Task goal —
Reply with the data below, repeated exactly in full.

Supplied information —
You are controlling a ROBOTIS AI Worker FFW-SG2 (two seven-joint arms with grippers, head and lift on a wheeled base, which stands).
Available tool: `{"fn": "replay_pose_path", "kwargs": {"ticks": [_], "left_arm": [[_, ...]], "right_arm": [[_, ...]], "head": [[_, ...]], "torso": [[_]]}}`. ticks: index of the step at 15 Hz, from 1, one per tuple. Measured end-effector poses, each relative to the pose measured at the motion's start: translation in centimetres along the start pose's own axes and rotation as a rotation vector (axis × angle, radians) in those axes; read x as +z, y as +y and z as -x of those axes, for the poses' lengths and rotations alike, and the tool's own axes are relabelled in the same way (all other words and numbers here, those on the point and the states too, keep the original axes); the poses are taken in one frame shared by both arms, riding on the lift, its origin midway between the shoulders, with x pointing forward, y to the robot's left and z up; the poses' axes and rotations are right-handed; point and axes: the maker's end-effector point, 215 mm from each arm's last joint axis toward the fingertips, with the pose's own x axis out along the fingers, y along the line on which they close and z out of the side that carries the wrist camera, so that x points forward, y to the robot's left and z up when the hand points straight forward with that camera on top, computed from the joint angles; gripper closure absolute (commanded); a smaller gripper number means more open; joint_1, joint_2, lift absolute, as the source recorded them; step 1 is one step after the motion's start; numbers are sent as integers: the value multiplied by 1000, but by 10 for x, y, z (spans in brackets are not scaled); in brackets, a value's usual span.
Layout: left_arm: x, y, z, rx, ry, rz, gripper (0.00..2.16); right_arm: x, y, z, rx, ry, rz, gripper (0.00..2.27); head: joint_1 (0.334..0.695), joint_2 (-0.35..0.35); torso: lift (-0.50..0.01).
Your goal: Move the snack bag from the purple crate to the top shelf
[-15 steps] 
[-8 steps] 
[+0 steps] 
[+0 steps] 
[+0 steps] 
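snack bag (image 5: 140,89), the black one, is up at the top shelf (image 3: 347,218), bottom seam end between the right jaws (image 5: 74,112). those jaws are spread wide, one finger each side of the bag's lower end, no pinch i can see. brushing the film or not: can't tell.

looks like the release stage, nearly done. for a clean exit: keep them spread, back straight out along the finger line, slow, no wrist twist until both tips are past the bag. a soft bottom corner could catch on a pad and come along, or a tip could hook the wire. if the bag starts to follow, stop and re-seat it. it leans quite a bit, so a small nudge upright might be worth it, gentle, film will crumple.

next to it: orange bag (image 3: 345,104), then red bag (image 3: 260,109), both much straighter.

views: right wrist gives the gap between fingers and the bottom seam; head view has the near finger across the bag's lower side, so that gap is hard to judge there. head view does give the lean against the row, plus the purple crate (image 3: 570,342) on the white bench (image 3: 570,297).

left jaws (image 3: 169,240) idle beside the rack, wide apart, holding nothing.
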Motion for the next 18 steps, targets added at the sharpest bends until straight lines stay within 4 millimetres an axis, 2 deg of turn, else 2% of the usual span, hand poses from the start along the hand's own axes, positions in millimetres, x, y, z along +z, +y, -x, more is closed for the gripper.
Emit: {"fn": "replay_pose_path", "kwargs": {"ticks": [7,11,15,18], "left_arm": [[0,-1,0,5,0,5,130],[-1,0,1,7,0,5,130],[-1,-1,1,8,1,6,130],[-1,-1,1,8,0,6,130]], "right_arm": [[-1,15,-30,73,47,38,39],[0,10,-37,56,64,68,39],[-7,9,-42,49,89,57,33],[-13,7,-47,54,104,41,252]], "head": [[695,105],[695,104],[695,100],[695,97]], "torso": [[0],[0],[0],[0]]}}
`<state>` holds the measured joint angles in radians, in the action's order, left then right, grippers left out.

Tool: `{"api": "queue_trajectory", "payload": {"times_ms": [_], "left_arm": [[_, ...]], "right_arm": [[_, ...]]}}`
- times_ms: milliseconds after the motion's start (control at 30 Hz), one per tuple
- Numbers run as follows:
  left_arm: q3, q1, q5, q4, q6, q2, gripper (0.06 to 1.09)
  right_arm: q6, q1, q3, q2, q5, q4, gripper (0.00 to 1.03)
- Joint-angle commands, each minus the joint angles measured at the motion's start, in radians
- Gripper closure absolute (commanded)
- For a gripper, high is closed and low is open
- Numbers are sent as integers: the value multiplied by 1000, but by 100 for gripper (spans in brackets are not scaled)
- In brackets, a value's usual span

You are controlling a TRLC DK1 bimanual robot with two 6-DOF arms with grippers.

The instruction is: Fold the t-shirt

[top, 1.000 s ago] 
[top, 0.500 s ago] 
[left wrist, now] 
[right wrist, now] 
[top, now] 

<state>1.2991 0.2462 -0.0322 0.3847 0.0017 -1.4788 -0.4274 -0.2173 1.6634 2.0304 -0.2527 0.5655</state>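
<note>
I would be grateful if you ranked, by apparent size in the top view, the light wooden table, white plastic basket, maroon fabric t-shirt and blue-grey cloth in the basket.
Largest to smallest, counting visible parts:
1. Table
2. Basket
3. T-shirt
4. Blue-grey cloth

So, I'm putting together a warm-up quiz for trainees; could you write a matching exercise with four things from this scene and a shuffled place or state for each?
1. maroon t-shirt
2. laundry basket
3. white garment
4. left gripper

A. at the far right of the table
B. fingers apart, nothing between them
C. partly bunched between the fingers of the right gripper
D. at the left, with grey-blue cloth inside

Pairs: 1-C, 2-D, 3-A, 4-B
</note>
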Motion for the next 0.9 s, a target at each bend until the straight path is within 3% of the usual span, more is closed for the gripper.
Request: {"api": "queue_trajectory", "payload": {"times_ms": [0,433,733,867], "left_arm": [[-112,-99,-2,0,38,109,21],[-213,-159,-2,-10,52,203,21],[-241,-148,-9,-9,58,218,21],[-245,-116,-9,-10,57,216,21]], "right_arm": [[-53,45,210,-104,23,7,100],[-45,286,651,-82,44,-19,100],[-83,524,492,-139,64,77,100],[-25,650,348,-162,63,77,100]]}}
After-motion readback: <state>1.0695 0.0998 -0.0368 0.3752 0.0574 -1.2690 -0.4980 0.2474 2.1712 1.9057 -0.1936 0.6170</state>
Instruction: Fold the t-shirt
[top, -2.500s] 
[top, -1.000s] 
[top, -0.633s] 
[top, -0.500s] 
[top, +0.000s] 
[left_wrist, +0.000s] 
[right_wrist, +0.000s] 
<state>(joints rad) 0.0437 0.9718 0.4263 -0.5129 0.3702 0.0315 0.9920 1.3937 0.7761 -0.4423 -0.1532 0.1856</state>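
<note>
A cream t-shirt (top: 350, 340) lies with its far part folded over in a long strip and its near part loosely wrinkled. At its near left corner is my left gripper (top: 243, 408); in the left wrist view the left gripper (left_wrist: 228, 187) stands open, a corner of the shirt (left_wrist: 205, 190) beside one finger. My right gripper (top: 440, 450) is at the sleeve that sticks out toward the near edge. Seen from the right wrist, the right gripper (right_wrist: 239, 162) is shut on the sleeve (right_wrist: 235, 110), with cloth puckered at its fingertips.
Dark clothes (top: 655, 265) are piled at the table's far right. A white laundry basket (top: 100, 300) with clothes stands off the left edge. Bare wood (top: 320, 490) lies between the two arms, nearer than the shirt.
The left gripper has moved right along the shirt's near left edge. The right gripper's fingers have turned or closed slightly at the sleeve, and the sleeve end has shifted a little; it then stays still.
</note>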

Task result —
You are controlling a ROBOTIS AI Worker FFW-SG2 (two seven-joint arms with grippers, head and lift on a wheeled base, which stands).
Available tool: `{"fn": "replay_pose_path", "kwargs": {"ticks": [_], "left_arm": [[_, ...]], "right_arm": [[_, ...]], "head": [[_, ...]], "torso": [[_]]}}`. ticks: index of the step at 15 Hz, from 1, one per tuple. Measured end-effector poses, each relative to the pose measured at the motion's start: translation in centimetres along the start pose's own axes and rotation as a rotation vector (axis × angle, radians) in those axes; read x as +z, y as +y and z as -x of those axes, for the poses' lengths and rotations alike, and the tool's own axes are relabelled in the same way (all other words and numbers here, those on the point and the states too, keep the original axes); the poses are taken in one frame shared by both arms, riding on the lift, its origin midway between the shoulders, with x pointing forward, y to the robot's left and z up; the poses' axes and rotations are right-handed; point and axes: the maker's end-effector point, 215 mm from each arm's last joint axis toward the fingertips, with the pose's own x axis out along the fingers, y along the line on which they close and z out of the side that carries the wrist camera, so that x points forward, y to the robot's left and z up when the hand points straight forward with that camera on top, computed from the joint angles; gripper closure absolute (commanded); a smaller gripper number means more open; joint_1, joint_2, lift absolute, as the source recorded them; step 1 is one step after the motion's start; numbers are sent as integers: the value multiplied by 1000, but by 10 for x, y, z (spans in brackets are not scaled); in brackets, a value's usual span.
Layout: left_arm: x, y, z, rx, ry, rz, gripper (0.00..2.16); right_arm: x, y, z, rx, ry, rz, gripper (0.00..2.27); head: joint_1 (0.334..0.695), joint_2 (-0.35..0.35); torso: lift (-0.50..0.01).
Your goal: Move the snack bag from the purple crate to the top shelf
[-15 steps] 
[-8 steps] 
[+0 steps] 
[+0 steps] 
[+0 steps] 
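snack bag (image 5: 140,89), the black one, is up at the top shelf (image 3: 347,218), bottom seam end between the right jaws (image 5: 74,112). those jaws are spread wide, one finger each side of the bag's lower end, no pinch i can see. brushing the film or not: can't tell.

looks like the release stage, nearly done. for a clean exit: keep them spread, back straight out along the finger line, slow, no wrist twist until both tips are past the bag. a soft bottom corner could catch on a pad and come along, or a tip could hook the wire. if the bag starts to follow, stop and re-seat it. it leans quite a bit, so a small nudge upright might be worth it, gentle, film will crumple.

next to it: orange bag (image 3: 345,104), then red bag (image 3: 260,109), both much straighter.

views: right wrist gives the gap between fingers and the bottom seam; head view has the near finger across the bag's lower side, so that gap is hard to judge there. head view does give the lean against the row, plus the purple crate (image 3: 570,342) on the white bench (image 3: 570,297).

left jaws (image 3: 169,240) idle beside the rack, wide apart, holding nothing.
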Motion for the next 18 steps, targets added at the sharpest bends until straight lines stay within 4 millimetres an axis, 2 deg of turn, else 2% of the usual span, hand poses from the start along the hand's own axes, positions in millimetres, x, y, z along +z, +y, -x, more is closed for the gripper.
Emit: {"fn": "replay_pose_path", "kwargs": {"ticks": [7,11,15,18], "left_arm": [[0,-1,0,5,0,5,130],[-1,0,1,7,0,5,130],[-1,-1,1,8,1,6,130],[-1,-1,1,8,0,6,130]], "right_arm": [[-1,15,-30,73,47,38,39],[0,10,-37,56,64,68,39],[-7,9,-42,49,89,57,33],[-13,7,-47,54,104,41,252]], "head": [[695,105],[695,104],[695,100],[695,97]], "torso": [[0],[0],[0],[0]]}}
`<state>` holds the measured joint angles in radians, in the action's order, left then right, grippers left out.

Tool: `{"api": "queue_trajectory", "payload": {"times_ms": [_], "left_arm": [[_, ...]], "right_arm": [[_, ...]]}}`
- times_ms: milliseconds after the motion's start (control at 30 Hz), one per tuple
- Numbers run as follows:
  left_arm: q3, q1, q5, q4, q6, q2, gripper (0.06 to 1.09)
  right_arm: q6, q1, q3, q2, q5, q4, gripper (0.00 to 1.03)
- Joint-angle commands, each minus the joint angles measured at the motion's start, in radians
- Gripper closure absolute (commanded)
- For a gripper, high is closed and low is open
- Numbers are sent as integers: the value multiplied by 1000, but by 100 for gripper (spans in brackets are not scaled)
- In brackets, a value's usual span

You are controlling a TRLC DK1 bimanual robot with two 6-DOF arms with grippers.

The instruction is: Fold the t-shirt

[top, 1.000 s ago] 
[top, 0.500 s ago] 
[left wrist, now] 
[right wrist, now] 
[top, now] 

<state>1.2991 0.2462 -0.0322 0.3847 0.0017 -1.4788 -0.4274 -0.2173 1.6634 2.0304 -0.2527 0.5655</state>
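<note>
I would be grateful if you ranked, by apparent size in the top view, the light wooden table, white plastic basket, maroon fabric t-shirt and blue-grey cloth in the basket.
Largest to smallest, counting visible parts:
1. Table
2. Basket
3. T-shirt
4. Blue-grey cloth

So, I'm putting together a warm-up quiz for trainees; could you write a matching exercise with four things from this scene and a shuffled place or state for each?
1. maroon t-shirt
2. laundry basket
3. white garment
4. left gripper

A. at the far right of the table
B. fingers apart, nothing between them
C. partly bunched between the fingers of the right gripper
D. at the left, with grey-blue cloth inside

Pairs: 1-C, 2-D, 3-A, 4-B
</note>
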Motion for the next 0.9 s, a target at each bend until the straight path is within 3% of the usual span, more is closed for the gripper.
Request: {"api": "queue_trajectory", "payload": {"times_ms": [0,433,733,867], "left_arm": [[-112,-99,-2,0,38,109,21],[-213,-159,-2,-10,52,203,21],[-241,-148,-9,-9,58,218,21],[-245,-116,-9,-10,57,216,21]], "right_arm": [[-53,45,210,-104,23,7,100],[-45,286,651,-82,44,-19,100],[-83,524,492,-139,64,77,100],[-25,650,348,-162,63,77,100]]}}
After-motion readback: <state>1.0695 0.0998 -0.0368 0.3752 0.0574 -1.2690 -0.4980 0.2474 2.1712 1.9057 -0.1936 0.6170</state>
Instruction: Fold the t-shirt
[top, -2.500s] 
[top, -1.000s] 
[top, -0.633s] 
[top, -0.500s] 
[top, +0.000s] 
[left_wrist, +0.000s] 
[right_wrist, +0.000s] 
<state>(joints rad) 0.0437 0.9718 0.4263 -0.5129 0.3702 0.0315 0.9920 1.3937 0.7761 -0.4423 -0.1532 0.1856</state>
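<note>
A cream t-shirt (top: 350, 340) lies with its far part folded over in a long strip and its near part loosely wrinkled. At its near left corner is my left gripper (top: 243, 408); in the left wrist view the left gripper (left_wrist: 228, 187) stands open, a corner of the shirt (left_wrist: 205, 190) beside one finger. My right gripper (top: 440, 450) is at the sleeve that sticks out toward the near edge. Seen from the right wrist, the right gripper (right_wrist: 239, 162) is shut on the sleeve (right_wrist: 235, 110), with cloth puckered at its fingertips.
Dark clothes (top: 655, 265) are piled at the table's far right. A white laundry basket (top: 100, 300) with clothes stands off the left edge. Bare wood (top: 320, 490) lies between the two arms, nearer than the shirt.
The left gripper has moved right along the shirt's near left edge. The right gripper's fingers have turned or closed slightly at the sleeve, and the sleeve end has shifted a little; it then stays still.
</note>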

The work is done, and the output is complete.